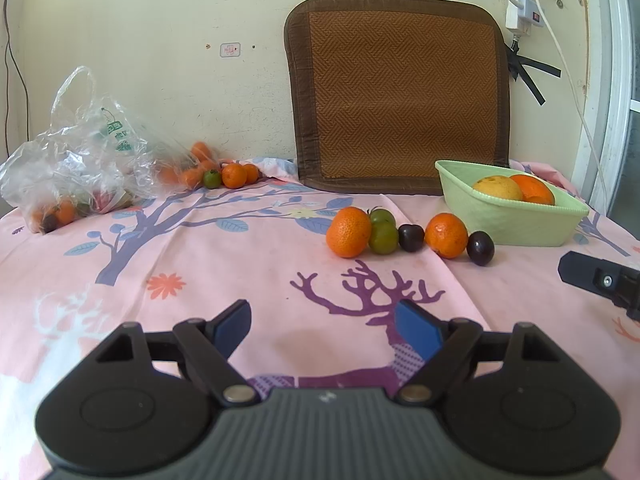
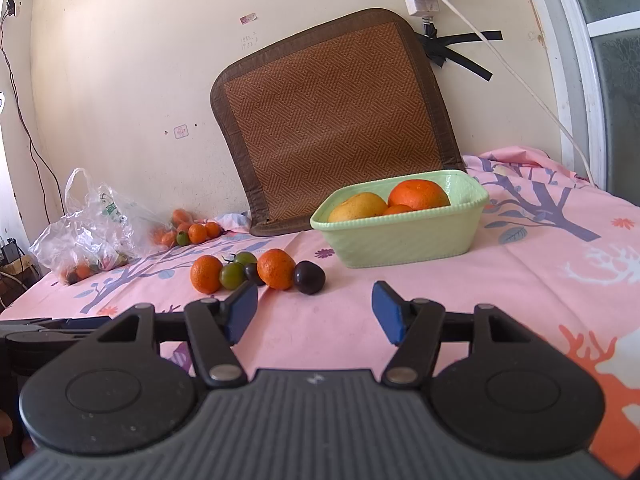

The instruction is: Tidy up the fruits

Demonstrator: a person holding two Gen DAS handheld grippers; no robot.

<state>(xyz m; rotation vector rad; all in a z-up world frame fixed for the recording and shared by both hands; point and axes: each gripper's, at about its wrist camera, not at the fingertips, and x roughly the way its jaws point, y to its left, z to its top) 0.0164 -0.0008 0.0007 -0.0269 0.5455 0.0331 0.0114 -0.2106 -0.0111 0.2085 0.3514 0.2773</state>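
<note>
A row of fruit lies on the pink cloth: a left orange (image 1: 348, 232), green tomatoes (image 1: 383, 236), a dark plum (image 1: 411, 237), a second orange (image 1: 446, 235) and another plum (image 1: 480, 248). The same row shows in the right wrist view, from the left orange (image 2: 206, 274) to the right plum (image 2: 309, 277). A green basket (image 1: 520, 220) (image 2: 400, 240) holds a yellow fruit (image 2: 357, 207) and oranges (image 2: 418, 194). My left gripper (image 1: 324, 330) is open and empty, short of the row. My right gripper (image 2: 314, 310) is open and empty, just short of the right plum.
A clear plastic bag (image 1: 76, 168) with fruit lies at the back left, with loose oranges and a green fruit (image 1: 224, 176) beside it. A brown woven mat (image 1: 400, 92) leans on the wall. The right gripper's finger (image 1: 600, 280) shows at the left view's right edge.
</note>
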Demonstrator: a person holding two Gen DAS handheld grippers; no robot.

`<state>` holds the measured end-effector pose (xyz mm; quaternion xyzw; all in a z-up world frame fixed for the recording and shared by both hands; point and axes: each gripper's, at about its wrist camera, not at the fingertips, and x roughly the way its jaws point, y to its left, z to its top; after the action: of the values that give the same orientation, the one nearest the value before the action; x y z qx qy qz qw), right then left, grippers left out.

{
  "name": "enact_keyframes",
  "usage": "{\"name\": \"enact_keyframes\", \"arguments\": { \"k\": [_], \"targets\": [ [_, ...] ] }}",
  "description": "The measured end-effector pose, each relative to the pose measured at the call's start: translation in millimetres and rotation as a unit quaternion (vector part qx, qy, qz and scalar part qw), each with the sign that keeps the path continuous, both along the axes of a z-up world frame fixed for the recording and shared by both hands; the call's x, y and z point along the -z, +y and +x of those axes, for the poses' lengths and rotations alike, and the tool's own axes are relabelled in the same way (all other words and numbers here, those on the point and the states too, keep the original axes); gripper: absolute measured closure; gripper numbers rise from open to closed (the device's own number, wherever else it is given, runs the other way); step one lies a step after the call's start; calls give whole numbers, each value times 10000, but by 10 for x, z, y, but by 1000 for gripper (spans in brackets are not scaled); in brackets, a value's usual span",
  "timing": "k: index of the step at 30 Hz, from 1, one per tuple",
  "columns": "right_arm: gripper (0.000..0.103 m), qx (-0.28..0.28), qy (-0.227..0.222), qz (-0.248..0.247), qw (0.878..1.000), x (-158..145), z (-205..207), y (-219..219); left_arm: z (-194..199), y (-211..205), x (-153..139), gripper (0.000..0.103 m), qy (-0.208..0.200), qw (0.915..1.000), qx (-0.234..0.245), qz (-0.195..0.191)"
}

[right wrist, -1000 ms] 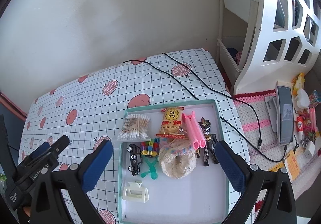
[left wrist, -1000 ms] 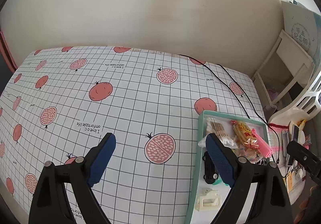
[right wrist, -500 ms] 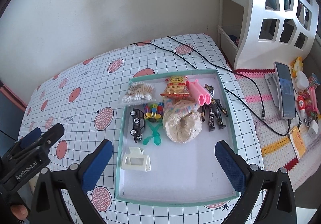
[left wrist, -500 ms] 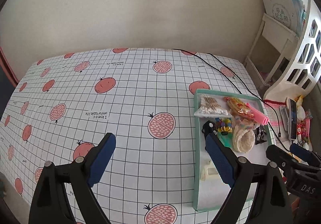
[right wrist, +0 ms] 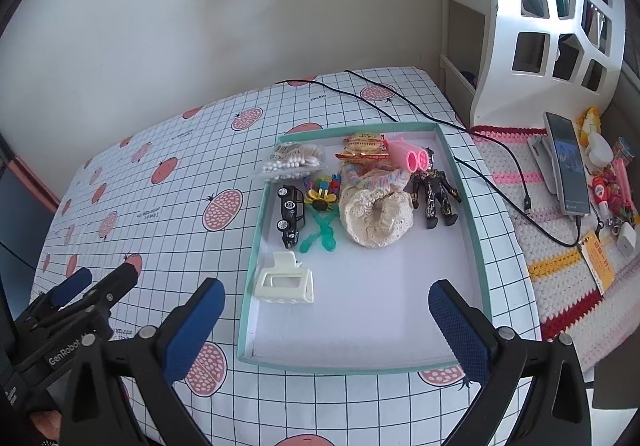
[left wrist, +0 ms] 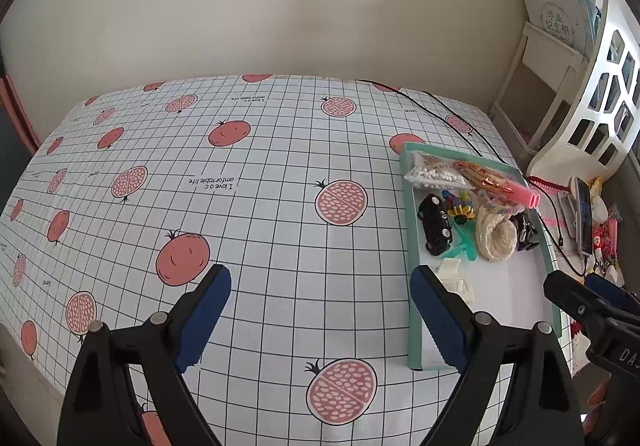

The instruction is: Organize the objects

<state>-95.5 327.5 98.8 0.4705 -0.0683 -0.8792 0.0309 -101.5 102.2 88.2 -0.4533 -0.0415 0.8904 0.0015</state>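
A shallow teal-rimmed tray (right wrist: 466, 186) lies on the pomegranate-print table. In it lie a white hair claw (right wrist: 285, 280), a black toy car (right wrist: 291, 215), a green flower toy (right wrist: 320, 218), a cotton-swab bag (right wrist: 292, 162), a snack packet (right wrist: 363, 146), a pink tube (right wrist: 412, 156), a cream knitted hat (right wrist: 378, 214) and a dark action figure (right wrist: 434, 190). My right gripper (right wrist: 327, 308) is open and empty above the tray's near part. My left gripper (left wrist: 320, 304) is open and empty over the tablecloth, left of the tray (left wrist: 412, 230).
A black cable (right wrist: 384, 102) runs across the table's far right. To the right lies a crocheted mat (right wrist: 560, 258) with a phone (right wrist: 566, 162) on a stand and small items. A white shelf unit (right wrist: 552, 14) stands at the back right. A wall closes the far side.
Both grippers have pulled back and risen, so the tray and table sit farther off and show more fully. The jaws stayed open. Nothing in the tray moved.
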Motion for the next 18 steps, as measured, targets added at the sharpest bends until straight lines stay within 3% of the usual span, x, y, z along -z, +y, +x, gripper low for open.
{"name": "enact_keyframes", "arguments": {
  "k": [12, 18],
  "targets": [
    [0, -152, -5, 50, 9999, 250, 256, -96, 333, -116, 140, 12, 255, 9996, 101, -20],
    [0, -194, -89, 164, 9996, 416, 344, -124, 458, -152, 318, 12, 164, 9998, 108, -12]
  ]
}}
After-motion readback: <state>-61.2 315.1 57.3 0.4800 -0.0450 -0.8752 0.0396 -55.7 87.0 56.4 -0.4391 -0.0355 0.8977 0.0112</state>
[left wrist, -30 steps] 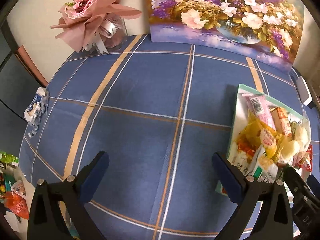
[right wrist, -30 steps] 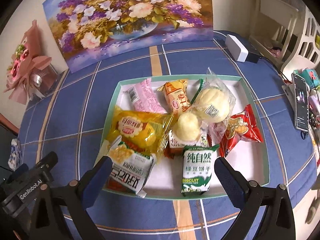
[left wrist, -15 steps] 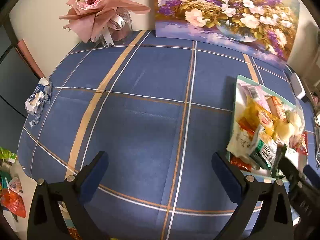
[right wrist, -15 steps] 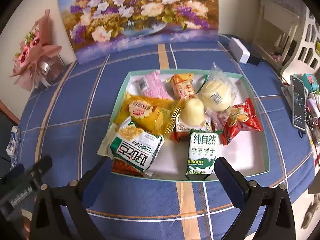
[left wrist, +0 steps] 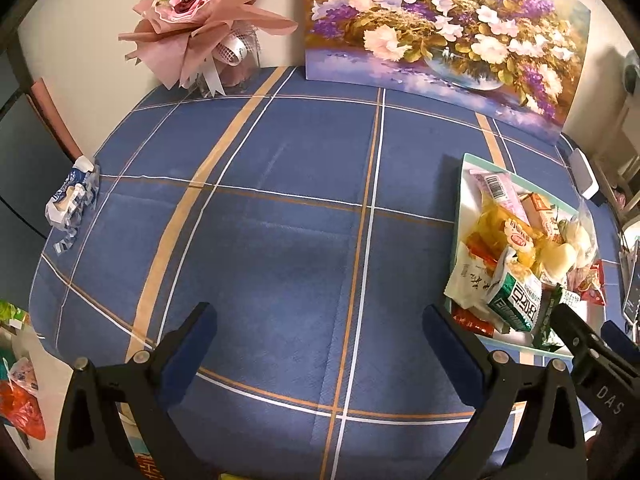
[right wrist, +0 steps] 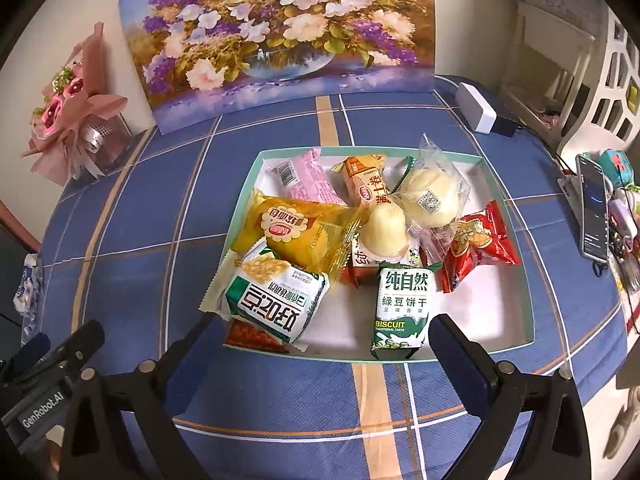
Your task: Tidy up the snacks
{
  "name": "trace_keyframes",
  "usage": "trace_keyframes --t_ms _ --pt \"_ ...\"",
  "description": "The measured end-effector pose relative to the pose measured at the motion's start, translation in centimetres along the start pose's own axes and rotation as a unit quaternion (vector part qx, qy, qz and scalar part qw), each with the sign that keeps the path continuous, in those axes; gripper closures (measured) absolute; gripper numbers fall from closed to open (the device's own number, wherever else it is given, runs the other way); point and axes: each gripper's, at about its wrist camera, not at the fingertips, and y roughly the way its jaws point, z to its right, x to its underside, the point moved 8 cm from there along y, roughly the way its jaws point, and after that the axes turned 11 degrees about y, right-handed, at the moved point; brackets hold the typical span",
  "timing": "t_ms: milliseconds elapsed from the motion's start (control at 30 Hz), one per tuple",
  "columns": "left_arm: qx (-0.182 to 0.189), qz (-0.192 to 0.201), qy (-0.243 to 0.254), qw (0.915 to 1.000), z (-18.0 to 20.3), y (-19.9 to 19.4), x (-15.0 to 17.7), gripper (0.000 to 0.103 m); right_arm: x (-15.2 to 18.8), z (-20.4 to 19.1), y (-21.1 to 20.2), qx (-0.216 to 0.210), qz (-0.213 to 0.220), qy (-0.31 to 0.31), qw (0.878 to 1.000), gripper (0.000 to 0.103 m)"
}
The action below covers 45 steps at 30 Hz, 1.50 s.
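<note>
Left wrist view: the left gripper (left wrist: 316, 346) hangs wide apart, empty, over bare tablecloth (left wrist: 280, 220); the snack tray (left wrist: 460, 200) lies to its right.

Right wrist view: the right gripper (right wrist: 320, 342) gapes empty before the heaped snacks (right wrist: 340, 248); closing there could catch two overlapping packets or shove the tray.

Wrapped snacks (right wrist: 360, 240) heaped in tray (right wrist: 516, 344)
</note>
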Motion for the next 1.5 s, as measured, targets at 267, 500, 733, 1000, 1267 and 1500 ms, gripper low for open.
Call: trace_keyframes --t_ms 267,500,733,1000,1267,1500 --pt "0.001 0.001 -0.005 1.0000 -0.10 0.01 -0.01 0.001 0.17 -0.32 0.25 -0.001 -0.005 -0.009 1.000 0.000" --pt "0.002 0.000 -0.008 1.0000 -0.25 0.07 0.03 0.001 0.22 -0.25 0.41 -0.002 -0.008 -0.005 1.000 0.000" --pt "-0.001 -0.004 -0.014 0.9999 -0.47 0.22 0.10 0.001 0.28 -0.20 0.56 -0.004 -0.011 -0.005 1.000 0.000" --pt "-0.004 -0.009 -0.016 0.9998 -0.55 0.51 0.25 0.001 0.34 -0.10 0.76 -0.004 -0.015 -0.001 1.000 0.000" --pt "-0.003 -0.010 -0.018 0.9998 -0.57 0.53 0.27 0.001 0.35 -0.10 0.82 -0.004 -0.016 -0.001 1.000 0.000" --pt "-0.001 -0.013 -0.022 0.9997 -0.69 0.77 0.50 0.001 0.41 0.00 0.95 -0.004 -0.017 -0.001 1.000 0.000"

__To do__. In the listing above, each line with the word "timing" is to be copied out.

__Answer area__.
  "timing": "k: index of the step at 30 Hz, from 1, one per tuple",
  "timing": "t_ms: milliseconds elapsed from the motion's start (control at 30 Hz), one per tuple",

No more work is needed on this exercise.